▸ Work to be completed: Exercise in exact copying: restate word for word only the lines below from the one containing "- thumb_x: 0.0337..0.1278" through the one containing "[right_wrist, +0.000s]", omitting any pictures.

▸ Data section:

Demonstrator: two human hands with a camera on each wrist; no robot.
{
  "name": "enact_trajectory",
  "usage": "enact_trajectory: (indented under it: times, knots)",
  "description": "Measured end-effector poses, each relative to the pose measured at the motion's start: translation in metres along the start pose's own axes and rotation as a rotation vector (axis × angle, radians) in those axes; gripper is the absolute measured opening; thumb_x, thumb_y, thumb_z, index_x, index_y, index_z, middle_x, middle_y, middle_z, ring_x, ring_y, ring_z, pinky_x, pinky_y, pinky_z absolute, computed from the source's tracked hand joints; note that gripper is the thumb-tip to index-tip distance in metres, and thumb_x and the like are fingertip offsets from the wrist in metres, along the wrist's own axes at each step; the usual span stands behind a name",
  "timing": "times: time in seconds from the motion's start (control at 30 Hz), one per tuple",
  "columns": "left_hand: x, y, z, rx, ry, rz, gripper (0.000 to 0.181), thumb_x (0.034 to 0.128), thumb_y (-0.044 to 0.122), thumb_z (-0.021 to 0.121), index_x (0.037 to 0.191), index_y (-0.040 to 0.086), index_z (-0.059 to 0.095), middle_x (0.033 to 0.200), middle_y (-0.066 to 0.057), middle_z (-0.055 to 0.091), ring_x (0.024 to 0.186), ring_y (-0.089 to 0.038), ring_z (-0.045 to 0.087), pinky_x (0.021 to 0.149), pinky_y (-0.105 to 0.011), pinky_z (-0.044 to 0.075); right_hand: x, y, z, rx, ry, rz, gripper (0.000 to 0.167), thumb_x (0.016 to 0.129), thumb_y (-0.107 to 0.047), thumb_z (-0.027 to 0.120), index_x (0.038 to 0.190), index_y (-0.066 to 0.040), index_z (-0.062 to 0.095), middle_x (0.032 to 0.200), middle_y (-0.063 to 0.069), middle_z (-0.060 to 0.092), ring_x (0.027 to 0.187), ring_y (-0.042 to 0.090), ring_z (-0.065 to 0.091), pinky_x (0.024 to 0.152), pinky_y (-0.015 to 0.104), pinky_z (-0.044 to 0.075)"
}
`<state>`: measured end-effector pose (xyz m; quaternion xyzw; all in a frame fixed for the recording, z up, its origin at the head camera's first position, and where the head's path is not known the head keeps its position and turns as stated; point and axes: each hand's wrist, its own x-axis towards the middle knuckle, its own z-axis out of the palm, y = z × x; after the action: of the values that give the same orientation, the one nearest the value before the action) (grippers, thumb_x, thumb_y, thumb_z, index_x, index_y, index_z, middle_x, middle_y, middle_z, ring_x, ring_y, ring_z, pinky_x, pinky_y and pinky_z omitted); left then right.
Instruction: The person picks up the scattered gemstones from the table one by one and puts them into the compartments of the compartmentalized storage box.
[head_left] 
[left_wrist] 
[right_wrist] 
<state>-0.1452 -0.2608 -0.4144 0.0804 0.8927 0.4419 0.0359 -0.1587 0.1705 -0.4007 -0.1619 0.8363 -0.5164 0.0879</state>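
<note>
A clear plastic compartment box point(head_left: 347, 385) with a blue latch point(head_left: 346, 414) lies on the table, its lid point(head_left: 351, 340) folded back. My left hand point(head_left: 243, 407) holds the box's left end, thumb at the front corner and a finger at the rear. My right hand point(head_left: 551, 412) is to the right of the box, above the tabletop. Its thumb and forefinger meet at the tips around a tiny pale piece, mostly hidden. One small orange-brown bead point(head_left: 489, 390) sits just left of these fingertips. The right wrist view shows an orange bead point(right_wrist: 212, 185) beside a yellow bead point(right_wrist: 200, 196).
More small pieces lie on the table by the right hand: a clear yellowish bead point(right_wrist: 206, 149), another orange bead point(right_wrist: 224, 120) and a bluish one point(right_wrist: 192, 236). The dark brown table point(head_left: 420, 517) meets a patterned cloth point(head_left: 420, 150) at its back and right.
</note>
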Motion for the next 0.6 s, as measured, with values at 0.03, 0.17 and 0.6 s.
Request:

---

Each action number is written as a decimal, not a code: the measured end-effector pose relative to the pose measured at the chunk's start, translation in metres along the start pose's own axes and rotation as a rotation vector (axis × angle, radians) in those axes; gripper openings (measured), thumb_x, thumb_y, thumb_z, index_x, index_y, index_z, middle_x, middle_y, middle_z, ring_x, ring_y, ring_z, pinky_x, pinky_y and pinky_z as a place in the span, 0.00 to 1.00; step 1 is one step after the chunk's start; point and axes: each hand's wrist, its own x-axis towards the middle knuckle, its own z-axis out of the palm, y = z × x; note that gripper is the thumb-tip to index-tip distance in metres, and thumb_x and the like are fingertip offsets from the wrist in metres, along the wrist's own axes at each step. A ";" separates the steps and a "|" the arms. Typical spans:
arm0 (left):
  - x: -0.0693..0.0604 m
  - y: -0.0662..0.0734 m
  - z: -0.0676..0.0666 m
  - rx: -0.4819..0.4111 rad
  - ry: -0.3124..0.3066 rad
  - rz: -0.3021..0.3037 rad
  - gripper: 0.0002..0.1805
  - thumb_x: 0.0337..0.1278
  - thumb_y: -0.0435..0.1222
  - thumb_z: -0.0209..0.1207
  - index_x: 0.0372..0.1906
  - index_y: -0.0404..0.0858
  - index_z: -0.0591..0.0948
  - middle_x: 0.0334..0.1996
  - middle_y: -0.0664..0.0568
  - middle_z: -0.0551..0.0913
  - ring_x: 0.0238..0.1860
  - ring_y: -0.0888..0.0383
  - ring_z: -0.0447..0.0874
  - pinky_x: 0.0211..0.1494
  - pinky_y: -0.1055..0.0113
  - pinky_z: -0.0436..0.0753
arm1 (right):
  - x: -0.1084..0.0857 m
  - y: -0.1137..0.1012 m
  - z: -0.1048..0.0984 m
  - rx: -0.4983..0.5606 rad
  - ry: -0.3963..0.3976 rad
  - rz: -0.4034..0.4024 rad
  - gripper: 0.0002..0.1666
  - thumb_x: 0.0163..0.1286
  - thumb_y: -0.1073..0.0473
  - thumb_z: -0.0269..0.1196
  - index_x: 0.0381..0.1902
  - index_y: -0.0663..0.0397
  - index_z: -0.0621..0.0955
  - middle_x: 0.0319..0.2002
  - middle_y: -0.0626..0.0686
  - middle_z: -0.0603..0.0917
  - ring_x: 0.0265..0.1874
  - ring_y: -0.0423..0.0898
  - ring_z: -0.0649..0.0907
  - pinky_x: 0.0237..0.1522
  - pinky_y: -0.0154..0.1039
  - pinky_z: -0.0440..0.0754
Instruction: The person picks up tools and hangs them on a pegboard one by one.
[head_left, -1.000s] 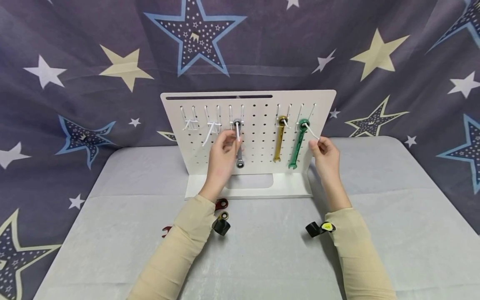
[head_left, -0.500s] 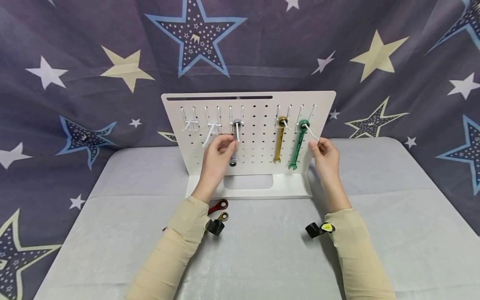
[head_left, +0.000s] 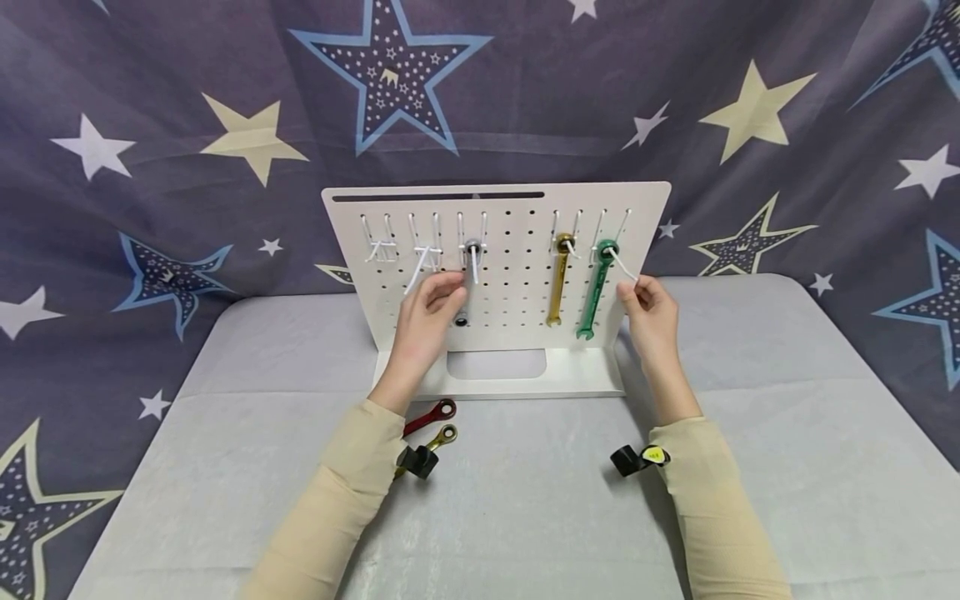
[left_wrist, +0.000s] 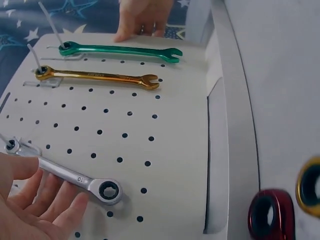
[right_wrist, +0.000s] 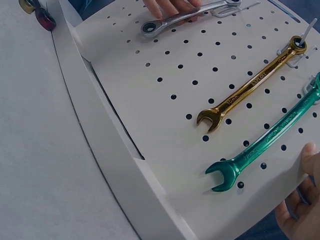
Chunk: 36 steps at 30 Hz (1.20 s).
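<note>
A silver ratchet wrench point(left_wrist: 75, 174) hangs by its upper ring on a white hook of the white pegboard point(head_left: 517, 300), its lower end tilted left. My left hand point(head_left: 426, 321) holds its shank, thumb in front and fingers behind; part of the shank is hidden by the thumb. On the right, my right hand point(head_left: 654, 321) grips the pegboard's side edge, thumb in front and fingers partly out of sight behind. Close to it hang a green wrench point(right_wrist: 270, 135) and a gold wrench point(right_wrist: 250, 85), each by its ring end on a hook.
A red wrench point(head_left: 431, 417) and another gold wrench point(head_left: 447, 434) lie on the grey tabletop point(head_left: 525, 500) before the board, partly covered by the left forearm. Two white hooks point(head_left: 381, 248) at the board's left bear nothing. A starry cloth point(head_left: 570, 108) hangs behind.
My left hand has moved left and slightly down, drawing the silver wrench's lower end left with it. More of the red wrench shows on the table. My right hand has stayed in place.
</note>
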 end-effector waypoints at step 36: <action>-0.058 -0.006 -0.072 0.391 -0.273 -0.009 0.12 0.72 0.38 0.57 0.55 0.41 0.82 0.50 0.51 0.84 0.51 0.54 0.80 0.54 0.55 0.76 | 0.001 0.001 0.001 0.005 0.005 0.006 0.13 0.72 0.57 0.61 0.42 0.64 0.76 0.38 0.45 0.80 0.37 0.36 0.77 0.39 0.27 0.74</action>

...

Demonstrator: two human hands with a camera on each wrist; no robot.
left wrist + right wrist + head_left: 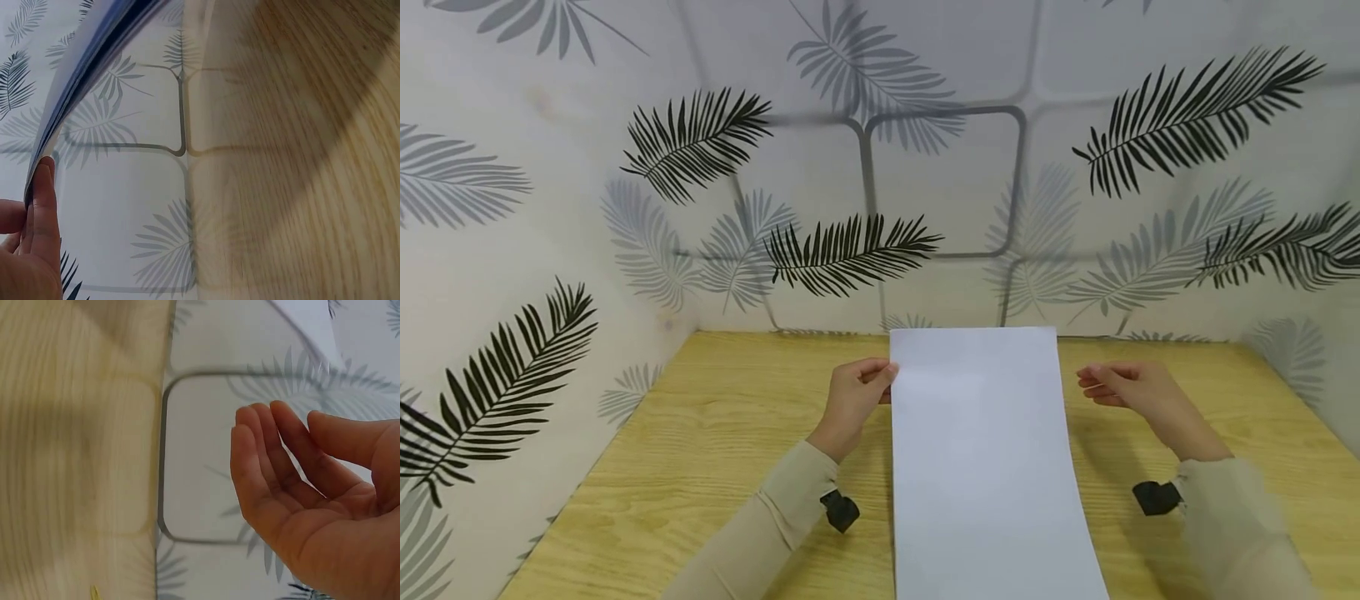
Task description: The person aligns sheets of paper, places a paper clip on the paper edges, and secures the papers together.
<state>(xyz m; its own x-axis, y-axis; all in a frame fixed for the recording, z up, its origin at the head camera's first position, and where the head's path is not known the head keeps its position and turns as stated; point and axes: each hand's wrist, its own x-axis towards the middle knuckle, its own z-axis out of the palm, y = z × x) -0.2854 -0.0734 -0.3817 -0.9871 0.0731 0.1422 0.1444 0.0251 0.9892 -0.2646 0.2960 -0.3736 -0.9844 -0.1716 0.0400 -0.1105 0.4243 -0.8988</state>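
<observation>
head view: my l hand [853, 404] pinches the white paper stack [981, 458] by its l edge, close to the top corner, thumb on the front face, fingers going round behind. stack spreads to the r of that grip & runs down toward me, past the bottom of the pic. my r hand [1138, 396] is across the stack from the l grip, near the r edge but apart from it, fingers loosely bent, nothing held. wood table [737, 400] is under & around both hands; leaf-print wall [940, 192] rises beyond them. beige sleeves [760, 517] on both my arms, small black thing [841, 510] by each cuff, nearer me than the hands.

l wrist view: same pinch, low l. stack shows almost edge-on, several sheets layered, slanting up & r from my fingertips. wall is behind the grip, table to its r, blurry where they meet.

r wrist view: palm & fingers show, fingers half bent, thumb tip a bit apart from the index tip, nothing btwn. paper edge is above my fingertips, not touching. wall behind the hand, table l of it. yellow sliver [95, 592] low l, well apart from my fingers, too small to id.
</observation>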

▸ Response to the exercise:
  - thumb_x: 0.0337..0.1278
  - thumb_y: -0.0435..0.1222
  - thumb_z: -0.0209..0.1207
  - index_x: 0.0372..0.1906
  - index_y: -0.0404..0.0858
  - index_z: -0.0591..0.0948
  - middle_x: 0.0334..0.1996
  - middle_y: -0.0664..0.0568
  - middle_z: -0.0551..0.0913
  - ring_x: 0.0238..0.1860
  - ring_y: -0.0888..0.0383
  - ring_z: -0.0447..0.0874
  - pinky_x: 0.0211..0.1494
  - pinky_y: -0.1055..0.0113
  - pinky_z: -0.0436..0.0753
arm1 (right):
  - x: -0.1084..0.0857 m
  - y: -0.1137..0.1012 m
  - z: -0.1048..0.0984 m
  - rx: -0.4983..0.5606 rad
  - ry: -0.3963..0.3976 rad
  - rz: -0.4034..0.4024 rad
  - gripper: 0.0002..0.1666
  - thumb_x: 0.0163..0.1286
  - thumb_y: -0.1073..0.0473
  - thumb_z: -0.0269..0.1196
  - index_x: 0.0381..0.1902
  - index_y: -0.0663..0.0397
  - index_z: -0.0621..0.0955
  - middle_x: 0.0319..0.2002
  - middle_y: -0.0626..0.0686
  - middle_z: -0.0603..0.0917
  - ring_x: 0.0265..0.1874
  - ring_y: -0.0423..0.0898
  - ring_z: -0.0649..0.0907
  - pinky_x: 0.0237..0.1522
  - pinky_y: -0.0154..0.1039
  - pinky_z: -0.0440..0.0754
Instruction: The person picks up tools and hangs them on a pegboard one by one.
[head_left, -1.000s] 
[head_left, -0.500s] 
[head_left, +0.000s] 
[left_wrist, +0.000s] 
[right_wrist, +0.000s] 

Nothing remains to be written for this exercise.